About this exercise ▸ Your answer should repeat exactly the lines from the one holding "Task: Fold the" through the end of the data, and it should contain no pictures.

Dataset entries
####################

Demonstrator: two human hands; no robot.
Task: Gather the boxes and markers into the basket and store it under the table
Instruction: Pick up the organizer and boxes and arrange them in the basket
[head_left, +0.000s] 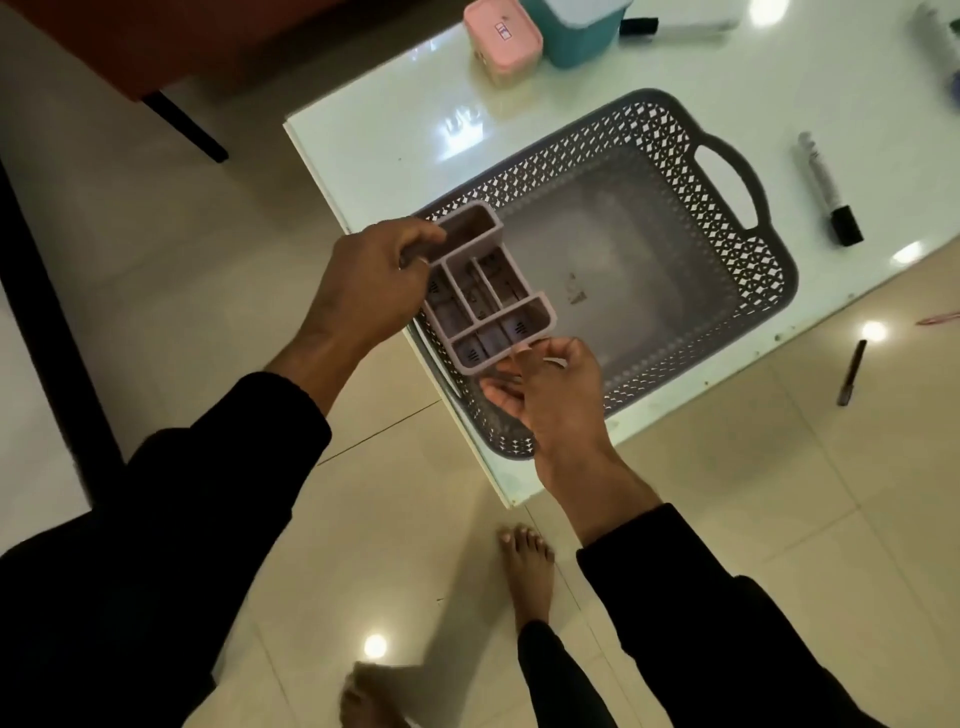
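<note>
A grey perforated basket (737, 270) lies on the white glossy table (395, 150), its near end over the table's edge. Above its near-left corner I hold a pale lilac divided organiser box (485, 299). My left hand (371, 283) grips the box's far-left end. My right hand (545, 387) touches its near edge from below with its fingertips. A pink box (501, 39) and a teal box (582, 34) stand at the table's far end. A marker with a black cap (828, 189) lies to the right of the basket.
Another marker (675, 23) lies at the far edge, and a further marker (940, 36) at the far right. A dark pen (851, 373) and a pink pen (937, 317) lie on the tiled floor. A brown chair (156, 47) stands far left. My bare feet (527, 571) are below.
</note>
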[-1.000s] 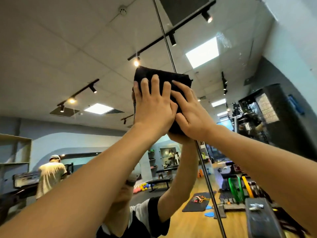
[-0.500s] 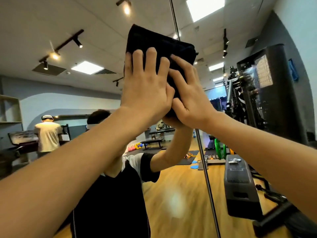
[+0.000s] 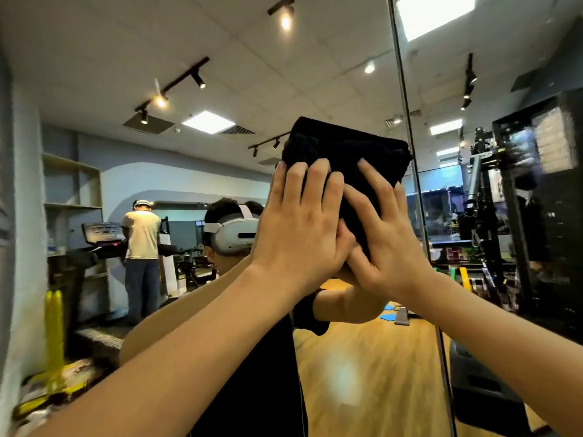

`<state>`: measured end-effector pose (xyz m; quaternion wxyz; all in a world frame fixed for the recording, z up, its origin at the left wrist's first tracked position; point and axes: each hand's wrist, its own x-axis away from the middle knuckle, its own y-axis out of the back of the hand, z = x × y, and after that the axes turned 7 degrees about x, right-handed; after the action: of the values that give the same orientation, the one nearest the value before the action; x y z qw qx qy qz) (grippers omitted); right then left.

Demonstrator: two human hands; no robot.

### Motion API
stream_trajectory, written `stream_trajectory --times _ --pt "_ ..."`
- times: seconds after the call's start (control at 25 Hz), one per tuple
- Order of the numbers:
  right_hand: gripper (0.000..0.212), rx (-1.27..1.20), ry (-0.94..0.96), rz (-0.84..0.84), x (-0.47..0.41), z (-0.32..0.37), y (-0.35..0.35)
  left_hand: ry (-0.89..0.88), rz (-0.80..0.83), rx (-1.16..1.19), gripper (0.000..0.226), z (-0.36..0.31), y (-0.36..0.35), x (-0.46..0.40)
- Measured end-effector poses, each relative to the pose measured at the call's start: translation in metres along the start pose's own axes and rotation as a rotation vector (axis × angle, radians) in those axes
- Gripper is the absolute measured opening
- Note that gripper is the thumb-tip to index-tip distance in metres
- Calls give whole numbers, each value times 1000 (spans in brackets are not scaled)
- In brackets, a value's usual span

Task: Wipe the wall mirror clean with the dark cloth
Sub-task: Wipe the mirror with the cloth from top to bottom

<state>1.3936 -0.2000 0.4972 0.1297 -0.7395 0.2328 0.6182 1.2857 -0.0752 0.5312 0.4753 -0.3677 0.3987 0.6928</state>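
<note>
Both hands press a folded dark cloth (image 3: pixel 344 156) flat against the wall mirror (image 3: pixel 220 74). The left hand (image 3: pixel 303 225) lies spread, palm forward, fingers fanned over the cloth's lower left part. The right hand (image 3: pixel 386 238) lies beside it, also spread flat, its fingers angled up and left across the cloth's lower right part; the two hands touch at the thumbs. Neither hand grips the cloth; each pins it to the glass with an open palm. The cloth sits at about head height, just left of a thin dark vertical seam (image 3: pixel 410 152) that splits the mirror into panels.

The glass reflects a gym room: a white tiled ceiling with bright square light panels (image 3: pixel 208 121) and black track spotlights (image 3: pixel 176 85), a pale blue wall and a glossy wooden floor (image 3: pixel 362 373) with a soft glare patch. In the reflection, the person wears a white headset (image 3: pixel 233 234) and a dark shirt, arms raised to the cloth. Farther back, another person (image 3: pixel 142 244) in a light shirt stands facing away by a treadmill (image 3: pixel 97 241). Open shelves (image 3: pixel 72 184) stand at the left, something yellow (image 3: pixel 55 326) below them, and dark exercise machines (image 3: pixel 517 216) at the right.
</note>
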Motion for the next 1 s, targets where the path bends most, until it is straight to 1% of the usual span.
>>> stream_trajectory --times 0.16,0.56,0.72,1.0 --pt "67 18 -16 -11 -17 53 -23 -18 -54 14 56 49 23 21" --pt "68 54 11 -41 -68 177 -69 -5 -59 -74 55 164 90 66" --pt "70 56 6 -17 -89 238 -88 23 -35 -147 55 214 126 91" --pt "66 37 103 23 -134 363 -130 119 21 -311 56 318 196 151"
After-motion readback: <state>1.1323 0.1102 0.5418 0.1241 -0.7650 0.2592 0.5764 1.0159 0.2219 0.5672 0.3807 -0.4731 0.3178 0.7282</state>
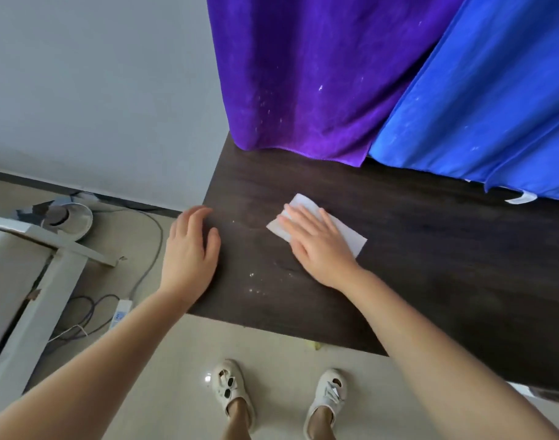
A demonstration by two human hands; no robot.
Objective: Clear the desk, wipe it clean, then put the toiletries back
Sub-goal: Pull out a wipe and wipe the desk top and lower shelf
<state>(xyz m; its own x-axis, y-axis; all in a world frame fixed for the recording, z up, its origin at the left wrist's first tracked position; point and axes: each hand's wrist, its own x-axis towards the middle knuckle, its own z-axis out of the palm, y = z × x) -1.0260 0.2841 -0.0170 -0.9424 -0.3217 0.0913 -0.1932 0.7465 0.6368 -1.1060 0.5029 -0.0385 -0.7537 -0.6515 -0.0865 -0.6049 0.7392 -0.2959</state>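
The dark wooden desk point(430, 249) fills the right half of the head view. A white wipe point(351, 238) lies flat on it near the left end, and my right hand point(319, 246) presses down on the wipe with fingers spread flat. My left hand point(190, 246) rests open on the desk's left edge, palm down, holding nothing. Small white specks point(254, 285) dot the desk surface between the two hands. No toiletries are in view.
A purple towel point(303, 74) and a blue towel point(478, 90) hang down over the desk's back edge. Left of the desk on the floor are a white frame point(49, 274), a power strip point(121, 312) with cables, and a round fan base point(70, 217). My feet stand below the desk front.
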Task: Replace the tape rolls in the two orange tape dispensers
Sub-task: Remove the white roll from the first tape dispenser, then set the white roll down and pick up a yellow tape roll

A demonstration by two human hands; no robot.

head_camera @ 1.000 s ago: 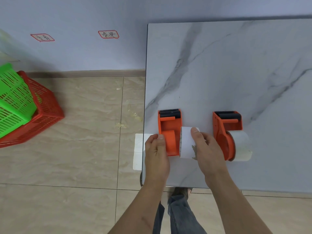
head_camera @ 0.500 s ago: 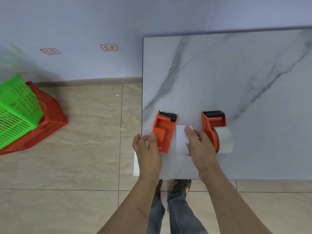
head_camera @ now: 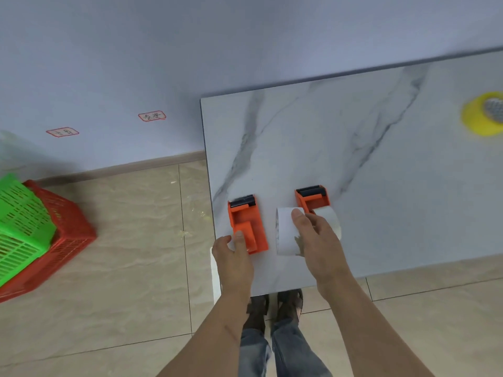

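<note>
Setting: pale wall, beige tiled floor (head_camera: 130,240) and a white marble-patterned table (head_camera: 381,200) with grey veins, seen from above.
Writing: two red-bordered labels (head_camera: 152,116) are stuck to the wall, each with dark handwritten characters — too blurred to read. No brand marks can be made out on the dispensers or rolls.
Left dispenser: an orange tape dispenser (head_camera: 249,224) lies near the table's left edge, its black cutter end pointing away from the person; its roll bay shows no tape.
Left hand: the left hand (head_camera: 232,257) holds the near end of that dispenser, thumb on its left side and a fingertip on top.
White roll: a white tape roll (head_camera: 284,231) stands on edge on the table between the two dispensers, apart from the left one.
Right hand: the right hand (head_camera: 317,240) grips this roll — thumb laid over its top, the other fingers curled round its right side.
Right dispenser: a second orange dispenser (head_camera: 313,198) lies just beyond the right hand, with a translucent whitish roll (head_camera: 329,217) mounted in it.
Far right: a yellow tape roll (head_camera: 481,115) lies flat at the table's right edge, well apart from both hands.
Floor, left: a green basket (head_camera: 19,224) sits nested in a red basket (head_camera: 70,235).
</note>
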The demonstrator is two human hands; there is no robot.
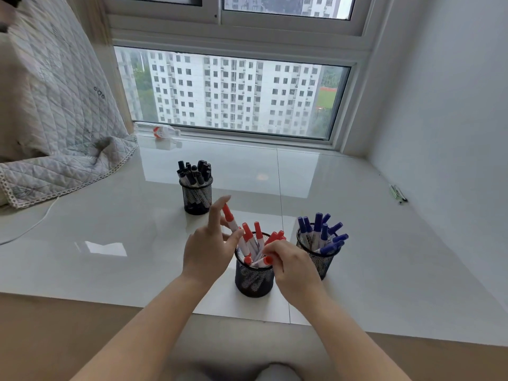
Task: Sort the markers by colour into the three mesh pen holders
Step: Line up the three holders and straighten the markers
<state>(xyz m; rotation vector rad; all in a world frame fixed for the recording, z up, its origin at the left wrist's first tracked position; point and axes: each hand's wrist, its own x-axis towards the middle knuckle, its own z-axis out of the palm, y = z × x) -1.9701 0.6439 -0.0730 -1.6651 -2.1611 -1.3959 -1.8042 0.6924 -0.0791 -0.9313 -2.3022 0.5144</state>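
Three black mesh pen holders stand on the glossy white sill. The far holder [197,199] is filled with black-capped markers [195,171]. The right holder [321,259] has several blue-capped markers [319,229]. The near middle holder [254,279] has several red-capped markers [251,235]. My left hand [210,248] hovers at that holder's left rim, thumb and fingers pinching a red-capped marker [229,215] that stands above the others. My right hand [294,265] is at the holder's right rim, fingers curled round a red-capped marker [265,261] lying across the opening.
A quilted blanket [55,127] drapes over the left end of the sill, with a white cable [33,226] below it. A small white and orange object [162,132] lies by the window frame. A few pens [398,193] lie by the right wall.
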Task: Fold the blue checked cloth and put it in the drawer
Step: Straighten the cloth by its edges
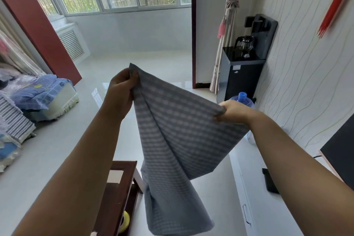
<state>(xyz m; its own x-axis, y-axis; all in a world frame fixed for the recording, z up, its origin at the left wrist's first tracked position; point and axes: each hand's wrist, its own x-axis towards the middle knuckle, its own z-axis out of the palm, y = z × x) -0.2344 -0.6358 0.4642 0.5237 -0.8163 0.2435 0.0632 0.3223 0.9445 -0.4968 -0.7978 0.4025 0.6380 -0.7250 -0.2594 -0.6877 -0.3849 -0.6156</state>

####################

Response area ▸
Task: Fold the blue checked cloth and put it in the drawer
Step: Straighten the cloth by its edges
<state>(xyz m; its own x-axis, y-axis; all in a world frame fixed for the recording, z up, its origin at the left wrist's first tracked position; point and axes: each hand's wrist, its own x-axis towards the middle knuckle, its own z-axis out of the palm, y = z × x) -0.2344 -0.6358 0.4642 0.5237 -0.8163 0.2435 0.0632 0.3223 0.9445 -0.4968 -0.7978 0.4025 0.6380 -0.7250 -0.2594 -0.6877 -0.3849 -0.6156</state>

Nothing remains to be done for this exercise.